## [Exercise prompt]
Write only how many lines of the listing below include the string "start".

## [Recorded information]
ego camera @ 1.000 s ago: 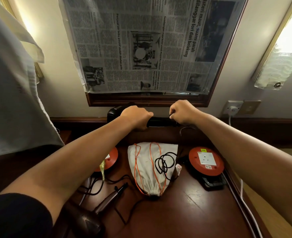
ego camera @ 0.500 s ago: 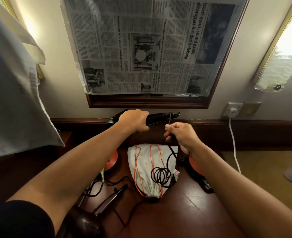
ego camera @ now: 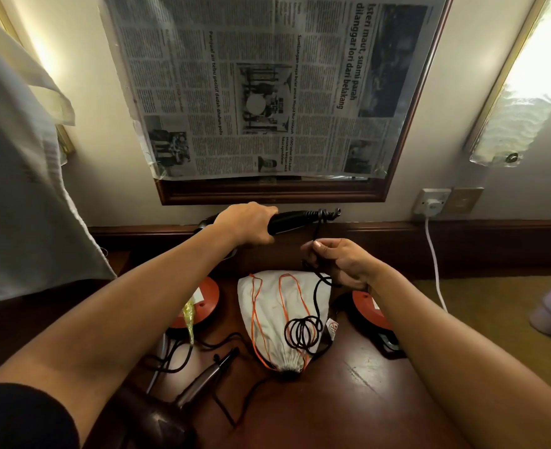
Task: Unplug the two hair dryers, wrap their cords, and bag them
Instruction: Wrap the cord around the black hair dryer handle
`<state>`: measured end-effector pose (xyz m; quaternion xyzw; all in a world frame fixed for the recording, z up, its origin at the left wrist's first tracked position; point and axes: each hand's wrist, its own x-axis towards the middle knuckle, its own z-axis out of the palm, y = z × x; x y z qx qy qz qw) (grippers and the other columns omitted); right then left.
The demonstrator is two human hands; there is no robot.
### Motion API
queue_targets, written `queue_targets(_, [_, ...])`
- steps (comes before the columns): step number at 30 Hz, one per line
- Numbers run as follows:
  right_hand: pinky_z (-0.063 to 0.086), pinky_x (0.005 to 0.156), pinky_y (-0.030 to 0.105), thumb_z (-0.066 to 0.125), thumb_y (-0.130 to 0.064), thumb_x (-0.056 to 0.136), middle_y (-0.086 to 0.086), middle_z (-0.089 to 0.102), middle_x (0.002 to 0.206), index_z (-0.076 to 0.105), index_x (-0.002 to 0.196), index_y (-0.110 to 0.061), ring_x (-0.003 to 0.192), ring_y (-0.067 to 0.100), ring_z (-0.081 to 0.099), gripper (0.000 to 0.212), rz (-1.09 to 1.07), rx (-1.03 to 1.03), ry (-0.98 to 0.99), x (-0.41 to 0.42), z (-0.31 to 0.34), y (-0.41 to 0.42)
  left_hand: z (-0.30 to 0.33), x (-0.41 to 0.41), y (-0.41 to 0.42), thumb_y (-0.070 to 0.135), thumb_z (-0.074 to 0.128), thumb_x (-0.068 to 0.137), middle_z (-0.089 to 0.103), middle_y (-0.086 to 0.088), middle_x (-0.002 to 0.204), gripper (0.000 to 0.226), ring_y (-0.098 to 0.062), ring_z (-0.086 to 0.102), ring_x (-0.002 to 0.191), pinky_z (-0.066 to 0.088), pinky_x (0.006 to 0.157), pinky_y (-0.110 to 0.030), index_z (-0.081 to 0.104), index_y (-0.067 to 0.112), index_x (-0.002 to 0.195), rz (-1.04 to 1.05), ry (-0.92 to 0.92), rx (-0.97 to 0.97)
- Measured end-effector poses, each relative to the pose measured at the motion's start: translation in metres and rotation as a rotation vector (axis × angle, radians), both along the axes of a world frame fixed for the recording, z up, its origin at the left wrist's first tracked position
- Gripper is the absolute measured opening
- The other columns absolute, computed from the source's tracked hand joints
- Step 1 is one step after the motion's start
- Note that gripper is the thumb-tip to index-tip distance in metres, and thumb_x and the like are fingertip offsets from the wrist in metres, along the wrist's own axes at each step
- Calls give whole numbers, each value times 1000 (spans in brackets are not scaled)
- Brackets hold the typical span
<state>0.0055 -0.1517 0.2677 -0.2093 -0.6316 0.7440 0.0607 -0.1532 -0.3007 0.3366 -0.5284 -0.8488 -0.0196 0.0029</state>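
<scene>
My left hand [ego camera: 246,222] grips a black hair dryer [ego camera: 295,219] by its handle and holds it level above the table, near the wall. Its black cord [ego camera: 316,299] is looped round the handle's end and drops through my right hand [ego camera: 339,264], which pinches it just below. The cord hangs on to a coil lying on a white drawstring bag [ego camera: 274,315] with orange strings. A second, dark brown hair dryer [ego camera: 170,413] lies on the table at the lower left, its cord loose beside it.
Two red cable reels [ego camera: 209,299] [ego camera: 369,311] sit left and right of the bag on the dark wooden table [ego camera: 348,400]. A white plug [ego camera: 431,207] sits in a wall socket at right. Newspaper [ego camera: 267,85] covers the mirror. A white cloth [ego camera: 15,189] hangs at left.
My right hand has dropped from the dryer handle's end down along the cord, which now runs taut from the handle. The left hand has stayed holding the dryer.
</scene>
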Motion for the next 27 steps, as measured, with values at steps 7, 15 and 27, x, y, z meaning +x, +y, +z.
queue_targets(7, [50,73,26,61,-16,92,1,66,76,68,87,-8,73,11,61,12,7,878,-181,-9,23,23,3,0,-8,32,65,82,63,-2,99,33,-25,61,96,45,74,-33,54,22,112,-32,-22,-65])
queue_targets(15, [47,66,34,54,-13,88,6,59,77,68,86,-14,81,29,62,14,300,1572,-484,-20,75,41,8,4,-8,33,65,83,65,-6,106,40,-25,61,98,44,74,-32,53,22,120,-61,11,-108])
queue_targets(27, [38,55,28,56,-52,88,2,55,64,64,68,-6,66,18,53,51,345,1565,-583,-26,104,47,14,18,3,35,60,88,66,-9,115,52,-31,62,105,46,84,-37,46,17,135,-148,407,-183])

## [Task response]
2